Task statement: Check each line of the data, and copy those where "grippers" appears.

Input for this task:
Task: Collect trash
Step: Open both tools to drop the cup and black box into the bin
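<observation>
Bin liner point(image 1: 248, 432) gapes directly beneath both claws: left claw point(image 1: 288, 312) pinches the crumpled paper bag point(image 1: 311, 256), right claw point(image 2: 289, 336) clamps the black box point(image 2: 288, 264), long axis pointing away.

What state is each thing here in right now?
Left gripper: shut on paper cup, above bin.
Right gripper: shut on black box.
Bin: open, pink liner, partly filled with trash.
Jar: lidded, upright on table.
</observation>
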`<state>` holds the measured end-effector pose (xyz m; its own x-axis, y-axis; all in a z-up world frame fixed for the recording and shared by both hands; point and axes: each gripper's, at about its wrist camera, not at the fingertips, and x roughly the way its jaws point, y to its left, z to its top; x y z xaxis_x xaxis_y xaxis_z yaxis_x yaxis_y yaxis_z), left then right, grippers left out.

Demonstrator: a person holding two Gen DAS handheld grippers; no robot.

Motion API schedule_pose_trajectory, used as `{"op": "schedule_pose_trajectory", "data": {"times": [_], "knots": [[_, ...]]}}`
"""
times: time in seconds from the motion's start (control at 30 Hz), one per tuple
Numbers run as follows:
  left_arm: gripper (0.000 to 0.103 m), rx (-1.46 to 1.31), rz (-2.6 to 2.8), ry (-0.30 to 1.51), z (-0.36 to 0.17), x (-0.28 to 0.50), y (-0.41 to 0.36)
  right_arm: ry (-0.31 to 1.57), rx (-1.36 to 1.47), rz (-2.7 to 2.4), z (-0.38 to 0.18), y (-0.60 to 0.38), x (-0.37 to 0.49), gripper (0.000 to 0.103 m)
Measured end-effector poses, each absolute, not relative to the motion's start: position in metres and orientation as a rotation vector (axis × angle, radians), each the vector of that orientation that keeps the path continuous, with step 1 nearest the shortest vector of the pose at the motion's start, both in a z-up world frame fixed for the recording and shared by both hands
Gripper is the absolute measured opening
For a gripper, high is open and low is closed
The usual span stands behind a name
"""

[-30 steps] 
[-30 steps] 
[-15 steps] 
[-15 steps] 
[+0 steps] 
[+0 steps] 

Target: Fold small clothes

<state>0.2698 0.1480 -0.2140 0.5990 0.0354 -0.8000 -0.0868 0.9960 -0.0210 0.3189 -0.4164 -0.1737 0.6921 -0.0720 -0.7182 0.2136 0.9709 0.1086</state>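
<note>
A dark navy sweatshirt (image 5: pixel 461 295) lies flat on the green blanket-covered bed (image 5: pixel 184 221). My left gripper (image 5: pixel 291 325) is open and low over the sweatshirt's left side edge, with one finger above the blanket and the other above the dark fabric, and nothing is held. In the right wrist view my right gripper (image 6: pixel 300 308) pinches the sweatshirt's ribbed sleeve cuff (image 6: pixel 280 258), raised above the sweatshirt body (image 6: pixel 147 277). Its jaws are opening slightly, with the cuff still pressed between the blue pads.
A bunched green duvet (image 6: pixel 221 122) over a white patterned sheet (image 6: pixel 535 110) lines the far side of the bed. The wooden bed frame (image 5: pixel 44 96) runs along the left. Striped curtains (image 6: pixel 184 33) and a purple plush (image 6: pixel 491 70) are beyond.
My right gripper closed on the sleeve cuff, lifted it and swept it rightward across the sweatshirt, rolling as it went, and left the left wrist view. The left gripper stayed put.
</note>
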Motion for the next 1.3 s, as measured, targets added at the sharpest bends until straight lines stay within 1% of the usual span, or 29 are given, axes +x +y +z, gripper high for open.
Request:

Result below:
`<state>` holds the measured end-effector pose (xyz m; its own x-axis, y-axis; all in a z-up world frame fixed for the recording and shared by both hands; point and axes: each gripper's, at about its wrist camera, not at the fingertips, and x roughly the way its jaws point, y to its left, z to its top; x y z xaxis_x xaxis_y xaxis_z yaxis_x yaxis_y yaxis_z), left then right, grippers left out.
Demonstrator: a person holding two Gen DAS handheld grippers; no robot.

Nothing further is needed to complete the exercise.